→ ASSIGNMENT
Lines of the material that include the string "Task" should be returned.

→ SUPPLIED INFORMATION
=======

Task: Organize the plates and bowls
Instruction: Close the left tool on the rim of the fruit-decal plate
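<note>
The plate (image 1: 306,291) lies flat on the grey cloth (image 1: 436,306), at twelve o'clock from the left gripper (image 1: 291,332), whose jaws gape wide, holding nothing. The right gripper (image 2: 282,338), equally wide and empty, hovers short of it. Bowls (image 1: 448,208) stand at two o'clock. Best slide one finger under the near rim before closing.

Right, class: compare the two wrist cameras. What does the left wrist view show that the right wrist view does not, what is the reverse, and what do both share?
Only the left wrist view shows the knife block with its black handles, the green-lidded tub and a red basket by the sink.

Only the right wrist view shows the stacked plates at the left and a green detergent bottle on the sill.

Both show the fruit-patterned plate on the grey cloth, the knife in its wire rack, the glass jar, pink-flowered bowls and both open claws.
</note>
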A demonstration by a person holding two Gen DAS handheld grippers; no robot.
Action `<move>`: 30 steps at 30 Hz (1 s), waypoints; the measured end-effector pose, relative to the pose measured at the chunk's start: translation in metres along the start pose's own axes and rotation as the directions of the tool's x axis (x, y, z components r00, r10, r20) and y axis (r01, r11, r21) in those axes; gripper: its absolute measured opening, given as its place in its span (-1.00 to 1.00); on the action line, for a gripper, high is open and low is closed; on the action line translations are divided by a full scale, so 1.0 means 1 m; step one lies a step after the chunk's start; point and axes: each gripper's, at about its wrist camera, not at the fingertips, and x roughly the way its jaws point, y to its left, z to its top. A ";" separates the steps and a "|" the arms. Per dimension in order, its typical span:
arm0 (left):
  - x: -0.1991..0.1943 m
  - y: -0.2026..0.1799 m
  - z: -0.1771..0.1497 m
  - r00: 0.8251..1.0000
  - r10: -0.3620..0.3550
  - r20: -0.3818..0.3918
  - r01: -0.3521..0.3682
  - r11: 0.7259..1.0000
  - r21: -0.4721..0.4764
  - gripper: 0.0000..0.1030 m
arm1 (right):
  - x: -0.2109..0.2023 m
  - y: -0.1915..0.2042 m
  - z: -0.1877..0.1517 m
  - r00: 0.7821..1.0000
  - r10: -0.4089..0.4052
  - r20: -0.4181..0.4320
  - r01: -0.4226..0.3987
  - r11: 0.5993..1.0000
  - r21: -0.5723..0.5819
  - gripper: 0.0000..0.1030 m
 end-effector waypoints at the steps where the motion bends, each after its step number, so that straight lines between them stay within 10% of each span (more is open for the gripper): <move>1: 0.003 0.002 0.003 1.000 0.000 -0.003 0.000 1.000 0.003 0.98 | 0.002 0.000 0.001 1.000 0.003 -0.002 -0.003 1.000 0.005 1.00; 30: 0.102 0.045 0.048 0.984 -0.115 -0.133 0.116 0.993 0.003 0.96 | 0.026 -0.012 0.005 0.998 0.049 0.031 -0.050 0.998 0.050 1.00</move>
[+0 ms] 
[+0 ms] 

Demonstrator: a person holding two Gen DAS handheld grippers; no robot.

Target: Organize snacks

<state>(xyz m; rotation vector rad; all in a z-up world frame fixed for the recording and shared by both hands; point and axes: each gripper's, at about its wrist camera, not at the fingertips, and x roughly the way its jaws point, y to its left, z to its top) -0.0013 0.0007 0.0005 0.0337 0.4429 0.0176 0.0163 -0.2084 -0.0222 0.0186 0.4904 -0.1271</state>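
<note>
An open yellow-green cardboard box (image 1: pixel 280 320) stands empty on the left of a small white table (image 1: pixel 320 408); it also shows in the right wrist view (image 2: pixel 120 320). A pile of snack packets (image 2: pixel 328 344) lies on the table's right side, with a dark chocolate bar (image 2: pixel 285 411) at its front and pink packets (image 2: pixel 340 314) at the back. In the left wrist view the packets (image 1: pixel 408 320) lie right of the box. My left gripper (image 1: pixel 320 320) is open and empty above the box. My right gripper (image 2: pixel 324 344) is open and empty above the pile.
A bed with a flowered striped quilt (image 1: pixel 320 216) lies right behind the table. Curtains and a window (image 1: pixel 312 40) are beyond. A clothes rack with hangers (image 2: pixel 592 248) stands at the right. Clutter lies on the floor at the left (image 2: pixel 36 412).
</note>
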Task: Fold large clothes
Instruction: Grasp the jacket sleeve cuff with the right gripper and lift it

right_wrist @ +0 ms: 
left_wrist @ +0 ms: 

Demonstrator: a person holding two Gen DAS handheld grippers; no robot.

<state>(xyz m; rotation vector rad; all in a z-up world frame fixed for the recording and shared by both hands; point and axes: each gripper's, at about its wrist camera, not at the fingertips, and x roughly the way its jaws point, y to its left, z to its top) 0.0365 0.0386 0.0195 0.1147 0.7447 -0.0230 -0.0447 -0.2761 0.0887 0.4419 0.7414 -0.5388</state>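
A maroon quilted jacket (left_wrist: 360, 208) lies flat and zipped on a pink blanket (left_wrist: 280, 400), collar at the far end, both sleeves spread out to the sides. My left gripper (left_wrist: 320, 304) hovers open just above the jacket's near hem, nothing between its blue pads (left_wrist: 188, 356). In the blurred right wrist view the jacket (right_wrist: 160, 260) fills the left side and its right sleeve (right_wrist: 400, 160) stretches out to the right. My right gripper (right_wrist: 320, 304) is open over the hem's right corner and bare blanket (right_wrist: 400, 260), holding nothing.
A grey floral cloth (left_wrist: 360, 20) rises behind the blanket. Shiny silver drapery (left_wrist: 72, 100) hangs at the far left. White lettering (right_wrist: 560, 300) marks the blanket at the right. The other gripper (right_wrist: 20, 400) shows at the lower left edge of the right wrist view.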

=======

→ EXERCISE OUTPUT
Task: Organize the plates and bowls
Task: Fold large clothes

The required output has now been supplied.